Feelings generally can be associated with joy or with pain. Each feeling of pain has an opposite feeling associated with joy. For example, the opposite of fear is hope; of sadness, joy; of hate, love. Painful feelings that result from exposure to trauma frequently are denied and avoided. Many trauma survivors have a hard time keeping their feelings under control. Many times, people with complex PTSD are also not aware of the range of feelings that exists and have only limited emotional responses to most situations. Having feelings or recognizing having certain feelings may make you want to hurt yourself. Examples of feelings that may lead to self-hurt include anger, sadness, shame, emptiness, guilt, and betrayal. But if you do not know what many different feelings are like, you also cannot use them either positively or negatively.

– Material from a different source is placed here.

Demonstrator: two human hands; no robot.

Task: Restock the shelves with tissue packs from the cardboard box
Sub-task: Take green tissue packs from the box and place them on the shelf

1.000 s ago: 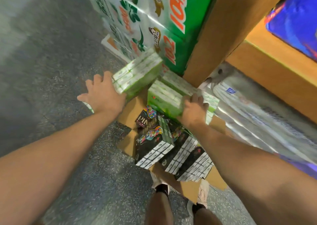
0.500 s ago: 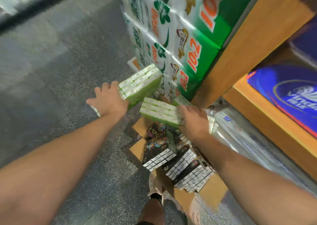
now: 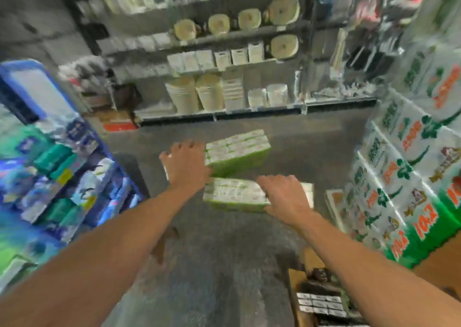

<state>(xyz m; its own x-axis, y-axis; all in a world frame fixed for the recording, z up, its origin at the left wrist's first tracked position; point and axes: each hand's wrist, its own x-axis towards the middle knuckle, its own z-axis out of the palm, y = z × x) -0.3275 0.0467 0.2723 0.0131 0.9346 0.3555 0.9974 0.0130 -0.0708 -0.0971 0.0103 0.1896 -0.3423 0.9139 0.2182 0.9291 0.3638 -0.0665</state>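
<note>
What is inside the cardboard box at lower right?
The cardboard box holds dark packs with white-labelled ends. The right forearm and frame edge hide its remaining contents.

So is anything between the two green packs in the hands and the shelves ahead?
Nothing visible. The left hand and right hand each hold a green pack above bare floor, which runs clear to the shelves. The box sits lower right, out of the way.

A shop aisle stocked with household goods.

Metal shelving [image 3: 224,60] across the grey floor [image 3: 224,264] carries rows of packaged wares; stacked green-and-white tissue cartons [image 3: 409,177] stand on the right, blue and teal packs [image 3: 57,177] on the left.
</note>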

Are you able to name the feelings you have at different times? Do you know the difference between dislike, disregard, anger, frustration, rage, and hostility, among others? Learning how to name feelings and then recognize (them both in yourself and others) are the first steps in trying to bring the feelings under control.
If you cannot find words to identify your emotions and if you are not able to know what you feel, then it is very difficult to plan how to cope with those emotions. When you name and then learn to tolerate your emotions, you gain the ability to “own” them and you become more in touch with yourself.
Exercise: Recognizing My Emotions
Which of the following emotional states do you personally know, and which have you felt in the past two weeks? Please circle those you have felt in the past two weeks and underline all those about which you can say that you know how they feel.
These are only a small proportion of the words that are associated with feelings. Were you able to identify and imagine or remember having most of them? What has completing this exercise taught you about yourself?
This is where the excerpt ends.